The train station at Coney Island is built like a cathedral whose narthex is a shooting gallery. I pass down flights of green iron stairs with slats between them. I walk through a sort of cavernous passageway filled with grotesque mosaics; a minstrel clown, a thief and a dog. It’s still too early in the morning for the vendors to bring their carts around, and barely any customers move through here during the fall anyway. The mist is heavy over the beach as I move toward the boardwalk. A small pavilion striped in purple and white has been erected in the sand about 25 yards away, and a woman in possibly her early seventies is sitting in a folding chair, with an absent but contented expression, holding a sign that says “THE CHAMBER OF THE ASTRAL MIRROR: KNOW THE FUTURE AS ITS WRITTEN IN THE STARS. $7. NO REFUNDS.”
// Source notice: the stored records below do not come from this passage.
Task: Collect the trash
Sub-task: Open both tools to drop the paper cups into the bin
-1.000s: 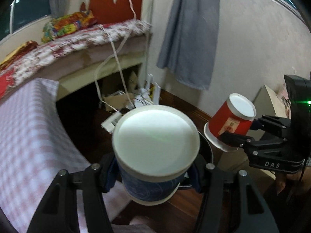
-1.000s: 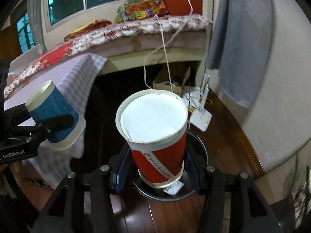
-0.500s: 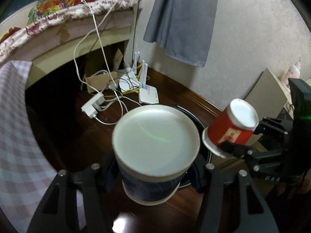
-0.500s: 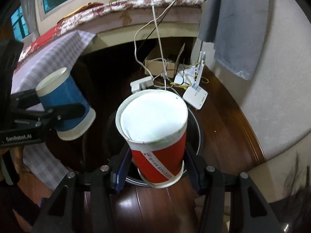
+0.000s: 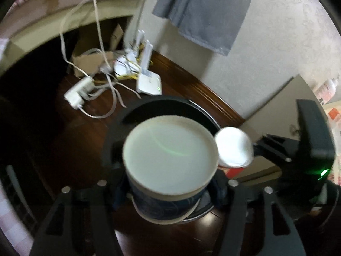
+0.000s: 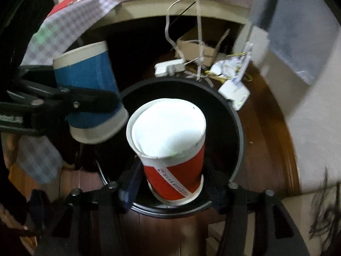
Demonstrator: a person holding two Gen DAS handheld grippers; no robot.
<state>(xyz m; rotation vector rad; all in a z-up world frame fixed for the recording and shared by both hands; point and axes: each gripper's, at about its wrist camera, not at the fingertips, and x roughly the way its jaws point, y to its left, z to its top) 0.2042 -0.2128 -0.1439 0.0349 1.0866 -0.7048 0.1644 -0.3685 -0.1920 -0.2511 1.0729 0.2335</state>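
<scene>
Paper cups are the trash here, one in each gripper, both upside down with their white bases toward the cameras and both over a round black trash bin (image 6: 238, 132) that stands on a dark wooden floor (image 6: 264, 153). In the left wrist view the blue paper cup (image 5: 170, 164) sits between the fingers of the left gripper (image 5: 169, 192). Those jaws have just been opening, and a thin dark gap shows between the cup's side and the pad on the left, so the pads no longer seem to press on it. In the right wrist view the red paper cup (image 6: 170, 149) stands between the fingers of the right gripper (image 6: 170, 183), directly above the bin's dark inside. These jaws have also just been opening, and the cup's sides stand clear of both pads. The two cups are close together, the blue one tilted over the bin's left rim in the right wrist view. Beyond the bin lie a white router (image 5: 149, 81), a white power strip (image 5: 78, 91) with tangled cables, and a cardboard box (image 6: 196, 47). A grey cloth (image 5: 204, 10) hangs against the pale wall, and a checked cloth (image 6: 70, 23) drapes at the left.
</scene>
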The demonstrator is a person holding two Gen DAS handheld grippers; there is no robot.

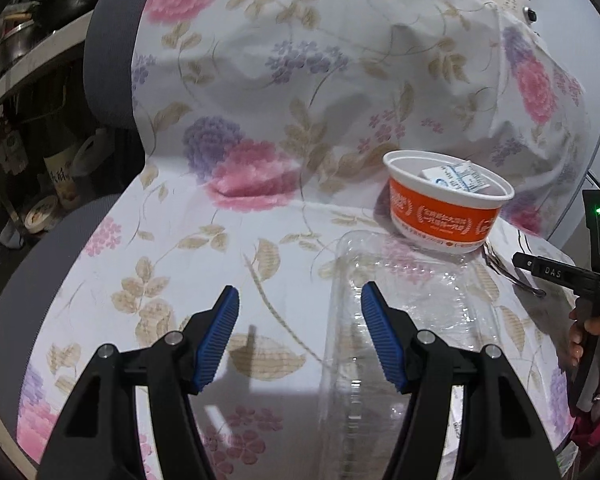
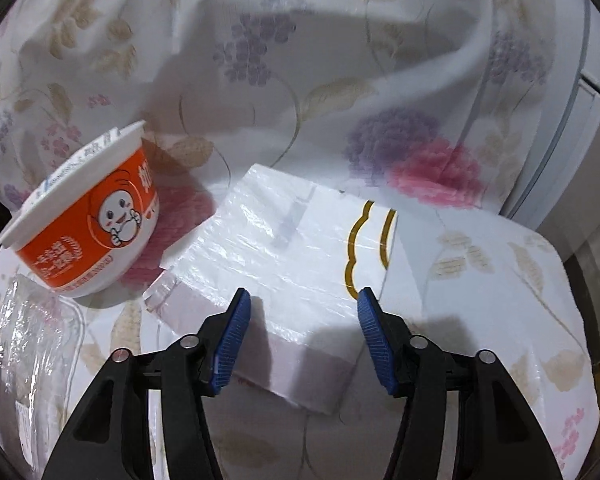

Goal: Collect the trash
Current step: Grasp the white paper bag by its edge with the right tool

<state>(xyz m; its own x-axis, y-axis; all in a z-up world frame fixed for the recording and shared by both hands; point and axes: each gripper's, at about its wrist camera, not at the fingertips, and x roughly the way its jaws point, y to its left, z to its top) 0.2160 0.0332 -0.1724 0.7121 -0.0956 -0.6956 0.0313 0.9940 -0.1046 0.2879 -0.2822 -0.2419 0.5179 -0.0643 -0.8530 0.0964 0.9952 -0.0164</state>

What’s inside the tent?” I ask when I reach her.



Oh well, what to say, it’s different for everyone I suppose!”



But what do you see when you go inside?” I’m almost pleading now. I notice that her face looks much older when she speaks, because her wrinkles stretch themselves tight at the strain with which she appears to constantly smile.



Oh well, what to say, what to say? I don’t go in much anymore, not me. Not much of a future left for me, but the Mirror—now it’s perfect for a young fellow such as yourself, I think! You see, the stars sit in the sky for billions of years—believe you me, I’ve been around the block quite a few times! But for them, our lives can be understood in the blink of an eye. When the light from our planet reaches them, they send it back in a superwave that moves so fast it catches things that we don’t know have already happened! Yessir, its no accident neither—how did you think I got the idea? I saw myself get the idea in the mirror itself! But just this mirror. It’s the one that catches the special kind of light you need. Yessir, and we take it out in the nighttime and then trap it in the chamber you see behind me. Just seven dollars! Step right in—no refunds.”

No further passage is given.